[Opening DATA SECTION section]

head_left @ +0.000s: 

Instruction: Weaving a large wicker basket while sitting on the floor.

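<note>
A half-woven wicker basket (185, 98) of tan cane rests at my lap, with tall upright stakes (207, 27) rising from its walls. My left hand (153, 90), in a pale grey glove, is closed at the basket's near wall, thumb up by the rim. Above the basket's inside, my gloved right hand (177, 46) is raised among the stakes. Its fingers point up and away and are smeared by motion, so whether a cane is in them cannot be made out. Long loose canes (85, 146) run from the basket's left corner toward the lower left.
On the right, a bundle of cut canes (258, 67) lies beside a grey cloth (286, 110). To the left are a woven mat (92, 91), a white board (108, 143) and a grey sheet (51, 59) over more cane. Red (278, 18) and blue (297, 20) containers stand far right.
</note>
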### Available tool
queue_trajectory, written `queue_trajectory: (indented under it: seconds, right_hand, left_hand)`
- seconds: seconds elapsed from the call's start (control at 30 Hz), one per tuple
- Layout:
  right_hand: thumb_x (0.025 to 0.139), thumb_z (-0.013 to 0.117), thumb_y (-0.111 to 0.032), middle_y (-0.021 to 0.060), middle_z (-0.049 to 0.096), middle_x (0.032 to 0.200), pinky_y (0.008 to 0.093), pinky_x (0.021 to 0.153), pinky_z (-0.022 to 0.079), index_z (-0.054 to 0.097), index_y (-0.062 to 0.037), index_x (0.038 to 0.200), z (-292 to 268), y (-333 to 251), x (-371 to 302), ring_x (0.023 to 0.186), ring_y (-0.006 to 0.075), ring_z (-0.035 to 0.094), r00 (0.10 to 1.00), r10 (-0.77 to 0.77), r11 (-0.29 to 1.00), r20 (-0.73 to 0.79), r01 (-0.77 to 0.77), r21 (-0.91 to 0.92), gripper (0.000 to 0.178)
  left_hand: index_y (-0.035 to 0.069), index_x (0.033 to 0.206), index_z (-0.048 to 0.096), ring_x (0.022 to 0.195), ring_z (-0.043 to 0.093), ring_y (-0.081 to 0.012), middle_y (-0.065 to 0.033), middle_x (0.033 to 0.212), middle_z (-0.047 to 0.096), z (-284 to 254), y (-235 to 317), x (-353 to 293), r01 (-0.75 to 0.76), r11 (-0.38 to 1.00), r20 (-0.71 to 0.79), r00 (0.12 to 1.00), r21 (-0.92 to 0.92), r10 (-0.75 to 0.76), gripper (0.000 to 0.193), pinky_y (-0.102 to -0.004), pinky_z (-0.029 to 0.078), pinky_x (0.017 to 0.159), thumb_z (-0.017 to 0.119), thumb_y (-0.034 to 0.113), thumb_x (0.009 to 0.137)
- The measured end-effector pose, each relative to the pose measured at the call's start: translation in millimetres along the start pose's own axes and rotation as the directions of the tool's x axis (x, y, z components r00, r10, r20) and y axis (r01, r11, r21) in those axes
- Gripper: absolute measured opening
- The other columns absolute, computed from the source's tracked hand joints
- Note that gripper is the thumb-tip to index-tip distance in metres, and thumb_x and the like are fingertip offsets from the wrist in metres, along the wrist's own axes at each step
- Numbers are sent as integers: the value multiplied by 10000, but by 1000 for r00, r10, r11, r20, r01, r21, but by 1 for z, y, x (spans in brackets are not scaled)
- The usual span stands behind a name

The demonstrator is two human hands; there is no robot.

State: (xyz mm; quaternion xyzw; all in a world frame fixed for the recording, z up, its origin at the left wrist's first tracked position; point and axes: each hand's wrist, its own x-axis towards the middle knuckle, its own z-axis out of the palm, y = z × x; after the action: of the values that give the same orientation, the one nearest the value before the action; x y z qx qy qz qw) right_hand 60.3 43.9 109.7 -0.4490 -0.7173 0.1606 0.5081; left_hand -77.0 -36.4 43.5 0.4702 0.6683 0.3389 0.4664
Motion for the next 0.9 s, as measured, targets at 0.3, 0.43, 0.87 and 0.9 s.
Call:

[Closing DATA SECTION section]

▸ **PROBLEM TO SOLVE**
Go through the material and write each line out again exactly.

▸ **RESPONSE BOX**
head_left @ +0.000s: 

Instruction: Weaving a large wicker basket while sitting on the floor.

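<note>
A half-woven wicker basket (185, 98) of tan cane rests at my lap, with tall upright stakes (207, 27) rising from its walls. My left hand (153, 90), in a pale grey glove, is closed at the basket's near wall, thumb up by the rim. Above the basket's inside, my gloved right hand (177, 46) is raised among the stakes. Its fingers point up and away and are smeared by motion, so whether a cane is in them cannot be made out. Long loose canes (85, 146) run from the basket's left corner toward the lower left.
On the right, a bundle of cut canes (258, 67) lies beside a grey cloth (286, 110). To the left are a woven mat (92, 91), a white board (108, 143) and a grey sheet (51, 59) over more cane. Red (278, 18) and blue (297, 20) containers stand far right.
</note>
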### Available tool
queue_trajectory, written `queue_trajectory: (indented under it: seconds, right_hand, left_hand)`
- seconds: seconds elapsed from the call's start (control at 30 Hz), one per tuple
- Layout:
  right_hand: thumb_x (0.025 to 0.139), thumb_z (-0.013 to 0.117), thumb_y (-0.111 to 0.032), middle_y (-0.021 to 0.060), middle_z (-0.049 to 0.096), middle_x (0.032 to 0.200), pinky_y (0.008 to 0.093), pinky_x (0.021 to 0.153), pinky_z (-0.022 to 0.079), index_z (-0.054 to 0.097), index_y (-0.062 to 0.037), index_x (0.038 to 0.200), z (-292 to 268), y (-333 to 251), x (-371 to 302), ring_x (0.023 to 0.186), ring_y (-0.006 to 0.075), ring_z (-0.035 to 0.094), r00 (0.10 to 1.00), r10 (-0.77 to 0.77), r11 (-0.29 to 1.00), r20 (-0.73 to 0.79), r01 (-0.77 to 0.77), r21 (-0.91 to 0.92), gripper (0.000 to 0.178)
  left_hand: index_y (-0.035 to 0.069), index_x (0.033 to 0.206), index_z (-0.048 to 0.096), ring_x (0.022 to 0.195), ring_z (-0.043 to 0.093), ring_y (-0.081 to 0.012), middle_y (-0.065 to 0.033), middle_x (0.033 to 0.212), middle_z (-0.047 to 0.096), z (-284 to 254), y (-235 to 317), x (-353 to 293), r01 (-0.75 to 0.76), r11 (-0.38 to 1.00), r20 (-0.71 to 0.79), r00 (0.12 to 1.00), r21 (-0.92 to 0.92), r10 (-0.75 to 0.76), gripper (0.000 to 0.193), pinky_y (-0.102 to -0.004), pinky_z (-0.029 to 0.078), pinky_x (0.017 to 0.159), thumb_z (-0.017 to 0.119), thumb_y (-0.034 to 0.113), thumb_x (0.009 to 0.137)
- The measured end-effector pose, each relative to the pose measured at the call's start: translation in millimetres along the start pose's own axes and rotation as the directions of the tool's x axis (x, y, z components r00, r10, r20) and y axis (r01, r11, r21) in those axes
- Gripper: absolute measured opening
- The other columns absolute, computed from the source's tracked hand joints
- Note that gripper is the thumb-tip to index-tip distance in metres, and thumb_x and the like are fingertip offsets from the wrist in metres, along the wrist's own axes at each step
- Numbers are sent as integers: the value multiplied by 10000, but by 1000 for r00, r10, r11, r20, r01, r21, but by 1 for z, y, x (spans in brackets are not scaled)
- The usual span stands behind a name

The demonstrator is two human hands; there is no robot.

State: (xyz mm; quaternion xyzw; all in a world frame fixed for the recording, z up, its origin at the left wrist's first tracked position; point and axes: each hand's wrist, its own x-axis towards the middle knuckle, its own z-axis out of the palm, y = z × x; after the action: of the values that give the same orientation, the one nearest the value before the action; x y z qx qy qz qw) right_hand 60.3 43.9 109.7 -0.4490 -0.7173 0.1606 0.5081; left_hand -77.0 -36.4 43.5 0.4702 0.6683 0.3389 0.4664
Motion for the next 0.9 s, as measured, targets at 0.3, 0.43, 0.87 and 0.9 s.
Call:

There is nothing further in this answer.